» Task details
Below are records; how many of their lines hold the string "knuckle"? Reply with nothing but the number.

» Data provided
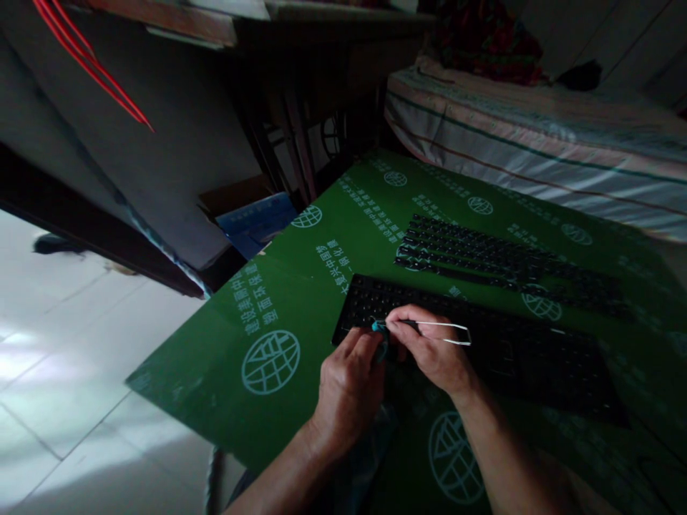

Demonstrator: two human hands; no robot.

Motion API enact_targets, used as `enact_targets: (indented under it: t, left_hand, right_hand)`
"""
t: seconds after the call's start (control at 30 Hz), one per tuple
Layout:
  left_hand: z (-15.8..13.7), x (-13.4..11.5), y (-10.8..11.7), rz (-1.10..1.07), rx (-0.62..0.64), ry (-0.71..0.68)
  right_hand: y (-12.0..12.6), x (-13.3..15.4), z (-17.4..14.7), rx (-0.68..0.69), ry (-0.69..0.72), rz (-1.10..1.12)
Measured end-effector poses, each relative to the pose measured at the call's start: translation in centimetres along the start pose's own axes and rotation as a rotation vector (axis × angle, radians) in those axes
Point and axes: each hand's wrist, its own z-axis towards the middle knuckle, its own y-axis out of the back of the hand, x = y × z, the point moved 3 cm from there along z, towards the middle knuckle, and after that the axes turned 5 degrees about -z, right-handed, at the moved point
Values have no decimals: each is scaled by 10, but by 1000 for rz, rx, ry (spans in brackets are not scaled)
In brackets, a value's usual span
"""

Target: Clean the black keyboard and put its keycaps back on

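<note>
My left hand [351, 379] is closed, its fingertips pinching a small teal piece [378, 327] whose kind I cannot make out. Close beside it, my right hand [429, 350] grips a thin wire puller [456, 333]; its bent, squared end sticks out to the right past the fingers. The puller's other end is hidden near the teal piece. Both hands are over the left part of a black keyboard [563, 365], which lies at a slant and appears to have its keycaps off. Behind it, black keycaps [477, 250] are laid out in rows.
A green printed board [333, 265] lies under everything, its left edge above a tiled floor [64, 372]. A striped bed [537, 143] stands at the back right. Beyond the board are a dark wooden table [322, 36] and a blue box [257, 218]. Red cords [101, 75] hang upper left.
</note>
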Motion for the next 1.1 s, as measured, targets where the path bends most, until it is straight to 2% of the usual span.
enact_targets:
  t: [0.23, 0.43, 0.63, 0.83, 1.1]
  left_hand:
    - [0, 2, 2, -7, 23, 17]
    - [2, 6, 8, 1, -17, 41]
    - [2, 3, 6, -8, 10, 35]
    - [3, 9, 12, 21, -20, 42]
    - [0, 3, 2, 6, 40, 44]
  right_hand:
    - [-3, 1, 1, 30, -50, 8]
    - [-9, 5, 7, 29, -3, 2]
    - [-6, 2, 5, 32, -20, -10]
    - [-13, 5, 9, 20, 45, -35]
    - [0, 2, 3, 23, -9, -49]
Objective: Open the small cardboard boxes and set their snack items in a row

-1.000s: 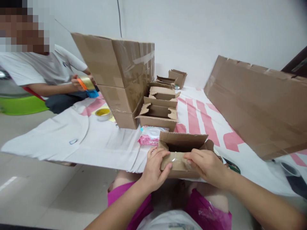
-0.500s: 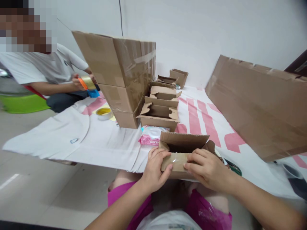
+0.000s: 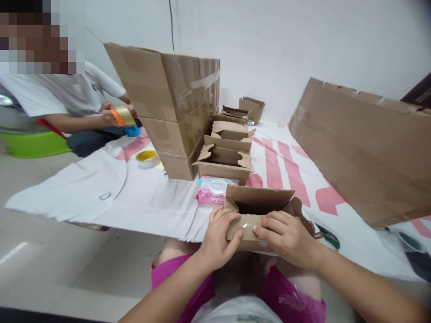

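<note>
While your left hand (image 3: 220,234) stayed clamped on the front flap (image 3: 248,234) of the open carton (image 3: 259,199), your right hand (image 3: 288,235), gripping there too, slid inward along the clear tape (image 3: 246,224), apparently pressing it flatter; the carton sat at the near edge of the table (image 3: 158,220).

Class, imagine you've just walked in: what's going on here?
The person's left hand grips the near side of an open cardboard box, and the right hand rests on it too. A pink packet lies between it and a row of open boxes. At left, another person holds a tape dispenser.
</note>
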### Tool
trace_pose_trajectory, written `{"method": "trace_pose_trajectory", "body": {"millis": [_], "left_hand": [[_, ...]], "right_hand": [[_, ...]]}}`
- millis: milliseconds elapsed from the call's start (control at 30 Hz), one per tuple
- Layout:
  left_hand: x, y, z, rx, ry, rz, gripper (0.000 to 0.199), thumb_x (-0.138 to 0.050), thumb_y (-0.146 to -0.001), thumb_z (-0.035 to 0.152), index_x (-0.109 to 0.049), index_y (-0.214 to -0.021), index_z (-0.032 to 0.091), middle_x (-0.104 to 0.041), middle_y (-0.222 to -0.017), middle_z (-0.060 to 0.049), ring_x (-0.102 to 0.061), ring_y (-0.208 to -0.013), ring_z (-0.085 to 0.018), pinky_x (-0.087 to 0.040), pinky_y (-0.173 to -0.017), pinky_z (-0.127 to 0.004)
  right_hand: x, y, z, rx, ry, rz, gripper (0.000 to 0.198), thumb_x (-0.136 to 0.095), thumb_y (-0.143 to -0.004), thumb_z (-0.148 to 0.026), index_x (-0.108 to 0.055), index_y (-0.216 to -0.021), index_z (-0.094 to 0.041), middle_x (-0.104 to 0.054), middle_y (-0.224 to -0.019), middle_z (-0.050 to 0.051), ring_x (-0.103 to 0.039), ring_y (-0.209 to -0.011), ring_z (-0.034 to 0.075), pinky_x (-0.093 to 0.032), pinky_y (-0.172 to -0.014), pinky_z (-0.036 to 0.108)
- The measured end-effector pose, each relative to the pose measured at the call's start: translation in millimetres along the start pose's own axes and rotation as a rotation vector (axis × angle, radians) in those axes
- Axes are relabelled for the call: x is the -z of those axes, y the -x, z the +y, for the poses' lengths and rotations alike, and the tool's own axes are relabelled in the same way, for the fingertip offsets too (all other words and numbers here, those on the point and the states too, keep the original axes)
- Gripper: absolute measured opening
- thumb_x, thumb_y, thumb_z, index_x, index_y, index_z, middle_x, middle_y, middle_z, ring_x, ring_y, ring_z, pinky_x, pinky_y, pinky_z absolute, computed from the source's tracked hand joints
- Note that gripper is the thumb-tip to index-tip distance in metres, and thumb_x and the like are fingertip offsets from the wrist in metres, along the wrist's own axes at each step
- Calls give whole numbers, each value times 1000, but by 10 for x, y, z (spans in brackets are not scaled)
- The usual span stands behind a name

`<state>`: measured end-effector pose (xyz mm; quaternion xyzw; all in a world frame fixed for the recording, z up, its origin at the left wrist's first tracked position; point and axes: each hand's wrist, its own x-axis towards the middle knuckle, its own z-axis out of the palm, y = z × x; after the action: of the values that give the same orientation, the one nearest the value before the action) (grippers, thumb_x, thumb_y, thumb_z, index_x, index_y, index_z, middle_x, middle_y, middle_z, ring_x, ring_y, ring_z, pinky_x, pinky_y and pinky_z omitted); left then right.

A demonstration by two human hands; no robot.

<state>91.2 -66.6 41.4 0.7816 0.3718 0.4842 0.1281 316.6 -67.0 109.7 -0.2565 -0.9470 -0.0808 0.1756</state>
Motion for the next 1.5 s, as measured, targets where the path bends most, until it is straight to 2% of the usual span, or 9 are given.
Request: {"method": "trace_pose_trajectory", "body": {"millis": [233,333,467,633,833,1000,1133,1233,1500], "left_hand": [[2,-13,-4,-16,-3,10,28,-53,-85,21,-50,-113,20,-64,-101,-9,-59,-99,-25,-43,-92,-45],[4,-9,-9,-21,-3,7,29,-54,-85,21,-49,-114,20,-64,-101,-9,-59,-99,-25,-43,-92,-45],[4,1,-13,-22,-6,5,29,-53,-86,22,-50,-114,20,-65,-101,-9,-60,-98,-25,-43,-92,-46],[0,11,-19,-15,-4,10,29,-54,-85,22,-50,-114,20,-65,-101,-9,-60,-99,-25,-42,-93,-46],[5,3,-14,-19,-4,13,29,-54,-85,22,-50,-114,20,-66,-102,-9,-60,-99,-26,-42,-93,-46],[1,-9,-5,-16,-1,8,28,-53,-86,22,-50,-114,20,-65,-101,-9,-60,-99,-25,-43,-93,-46],[1,-9,-2,-9,-4,2,27,-53,-86,22,-51,-113,20,-65,-101,-9,-59,-99,-25,-43,-93,-46],[3,-4,-5,-5,-10,0,27,-54,-85,22,-52,-112,20,-66,-101,-9,-60,-98,-25,-43,-93,-46],[8,-1,-10,-5,-4,-15,28,-54,-85,23,-52,-112,20,-65,-102,-10,-60,-100,-26,-43,-93,-46]], "right_hand": [[-34,-27,-44,10,-122,138,23,-45,-95,-11,-61,-111,-15,-71,-97,9,-62,-92,21,-52,-75,36],[6,-24,-14,-103,-361,221,28,-38,-94,-8,-61,-106,-19,-69,-104,10,-62,-99,19,-54,-82,35],[125,-30,22,-237,-503,188,24,-36,-94,-8,-57,-95,-20,-64,-88,6,-62,-82,16,-53,-71,29],[145,-33,-20,-256,-346,5,19,-36,-95,-14,-55,-98,-19,-63,-84,5,-59,-72,16,-49,-65,27],[45,-18,-50,-239,-178,1,17,-47,-98,-27,-60,-89,-20,-60,-72,0,-55,-62,13,-40,-58,26],[98,-124,-66,-73,97,-23,24,-46,-97,-18,-62,-79,-19,-57,-73,4,-50,-69,18,-38,-63,32],[120,-227,-67,37,143,-24,25,-43,-95,-11,-62,-80,-17,-60,-77,8,-54,-80,21,-40,-70,34],[94,-279,-42,65,190,-45,29,-40,-95,-10,-62,-77,-16,-58,-72,7,-52,-74,20,-40,-68,35],[148,-265,76,-14,40,-114,21,-44,-96,-14,-63,-87,-17,-61,-80,5,-53,-71,16,-39,-63,30]]}}
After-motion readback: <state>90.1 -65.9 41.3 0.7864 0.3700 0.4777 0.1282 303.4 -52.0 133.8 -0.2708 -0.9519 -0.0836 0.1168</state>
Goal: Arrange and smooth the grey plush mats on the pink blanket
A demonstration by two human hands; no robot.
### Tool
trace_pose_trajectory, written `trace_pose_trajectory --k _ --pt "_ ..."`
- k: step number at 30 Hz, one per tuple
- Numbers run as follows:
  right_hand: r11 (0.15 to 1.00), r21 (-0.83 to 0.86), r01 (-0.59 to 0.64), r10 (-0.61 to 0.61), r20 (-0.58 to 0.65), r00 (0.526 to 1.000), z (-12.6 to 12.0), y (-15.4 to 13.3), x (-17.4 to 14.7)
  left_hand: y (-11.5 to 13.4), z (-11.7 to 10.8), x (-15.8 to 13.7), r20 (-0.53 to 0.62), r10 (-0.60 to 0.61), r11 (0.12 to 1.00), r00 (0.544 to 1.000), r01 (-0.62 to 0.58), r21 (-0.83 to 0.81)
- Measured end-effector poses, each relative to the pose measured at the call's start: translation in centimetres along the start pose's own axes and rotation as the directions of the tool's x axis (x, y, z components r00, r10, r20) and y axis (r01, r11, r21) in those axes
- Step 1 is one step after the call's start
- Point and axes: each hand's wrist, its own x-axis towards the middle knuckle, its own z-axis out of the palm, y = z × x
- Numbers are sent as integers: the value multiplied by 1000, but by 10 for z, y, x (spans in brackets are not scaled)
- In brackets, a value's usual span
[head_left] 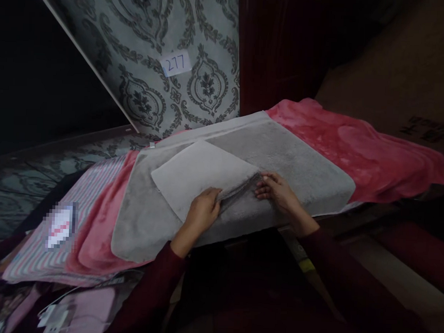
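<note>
Cloth (203,170): folded in layers, pale smooth face up, grey fuzzy edges showing between 3 and 5 o'clock; lies near mid-view on the grey mat, and its middle serves as clock centre below.
Left hand (205,208): at 6 o'clock, thumb and fingers closed together on the cloth's near edge, back of hand uppermost.
Right hand (277,190): at 3 o'clock, fingertips drawn in at the cloth's corner, pinching the layers there; remaining fingers loosely curled.
Sleeves (148,280): dark red on both arms, coming in from 7 and 4 o'clock.
Grey mat (298,157): plush, rounded corners, spreads beyond the cloth to left and right; near side bends down over an edge. Pale strip along its far side, small white tag (152,145) at 10 o'clock.
Pink blanket (325,141): shows past the mat between 2 and 3 o'clock, and again rumpled at 8.
Striped sheet (93,191): next to the pink, about 9 o'clock; a blurred-out item (60,226) sits on it, contents unreadable.
Wall (208,83): 12 o'clock, damask pattern; paper (176,63) at 11, handwritten "277".
Panel (273,51): dark red, glossy, 1 o'clock.
Carton (395,85): brown, 2 o'clock, dark print partly cut off.
Power strip (52,321): white, 8 o'clock, low, with a cable.
</note>
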Motion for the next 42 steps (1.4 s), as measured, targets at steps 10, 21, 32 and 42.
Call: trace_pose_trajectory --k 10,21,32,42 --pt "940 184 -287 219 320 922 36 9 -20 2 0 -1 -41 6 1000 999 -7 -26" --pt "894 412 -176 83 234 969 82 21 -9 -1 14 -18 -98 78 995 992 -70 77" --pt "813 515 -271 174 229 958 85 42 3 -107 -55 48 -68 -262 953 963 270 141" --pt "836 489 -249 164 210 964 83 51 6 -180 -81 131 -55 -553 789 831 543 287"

» Final answer
3